What to produce:
Write the data below out exactly as it stands. Do not include the pictures.

[Opening Provided data section]

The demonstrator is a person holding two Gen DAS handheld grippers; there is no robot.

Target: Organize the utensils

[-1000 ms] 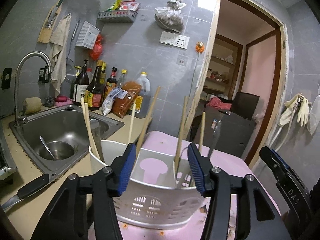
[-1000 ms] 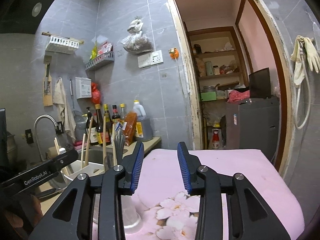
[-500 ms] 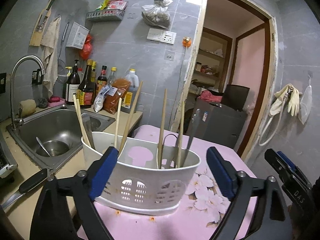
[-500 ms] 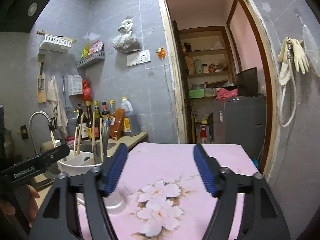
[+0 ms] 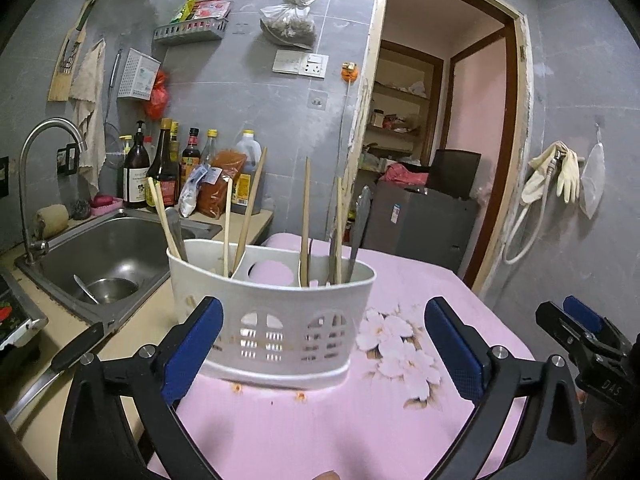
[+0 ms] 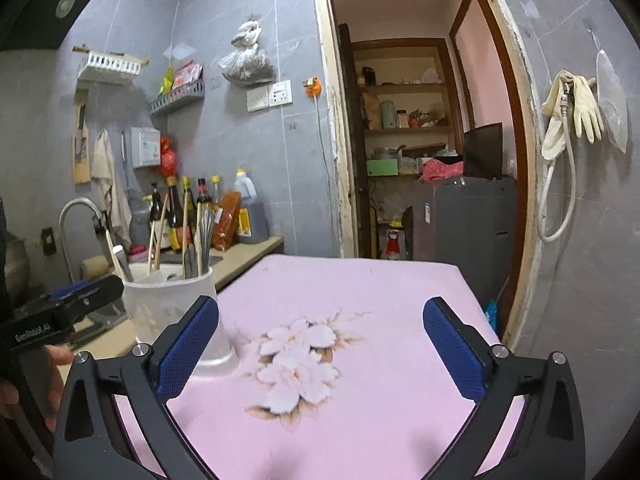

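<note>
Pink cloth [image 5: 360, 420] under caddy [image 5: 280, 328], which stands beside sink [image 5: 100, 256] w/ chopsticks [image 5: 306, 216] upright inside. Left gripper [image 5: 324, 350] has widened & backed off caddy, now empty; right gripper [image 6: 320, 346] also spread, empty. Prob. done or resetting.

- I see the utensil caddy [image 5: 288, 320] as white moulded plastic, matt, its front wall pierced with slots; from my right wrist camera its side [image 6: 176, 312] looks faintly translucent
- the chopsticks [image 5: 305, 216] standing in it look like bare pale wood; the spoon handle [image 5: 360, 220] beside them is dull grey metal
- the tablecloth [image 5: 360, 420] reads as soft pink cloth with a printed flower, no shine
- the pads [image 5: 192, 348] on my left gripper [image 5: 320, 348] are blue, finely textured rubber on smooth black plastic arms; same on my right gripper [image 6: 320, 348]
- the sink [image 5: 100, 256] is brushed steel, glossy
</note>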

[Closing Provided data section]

Response to the task:
The demonstrator is a person holding two Gen DAS handheld grippers; there is no robot.

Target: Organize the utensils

[-1000 ms] 
[-1000 ms] 
[-500 ms] 
[-500 ms] 
[+0 ms] 
[+0 ms] 

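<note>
Pink cloth [image 5: 360, 420] under caddy [image 5: 280, 328], which stands beside sink [image 5: 100, 256] w/ chopsticks [image 5: 306, 216] upright inside. Left gripper [image 5: 324, 350] has widened & backed off caddy, now empty; right gripper [image 6: 320, 346] also spread, empty. Prob. done or resetting.

- I see the utensil caddy [image 5: 288, 320] as white moulded plastic, matt, its front wall pierced with slots; from my right wrist camera its side [image 6: 176, 312] looks faintly translucent
- the chopsticks [image 5: 305, 216] standing in it look like bare pale wood; the spoon handle [image 5: 360, 220] beside them is dull grey metal
- the tablecloth [image 5: 360, 420] reads as soft pink cloth with a printed flower, no shine
- the pads [image 5: 192, 348] on my left gripper [image 5: 320, 348] are blue, finely textured rubber on smooth black plastic arms; same on my right gripper [image 6: 320, 348]
- the sink [image 5: 100, 256] is brushed steel, glossy
</note>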

Work on the exercise is now finished.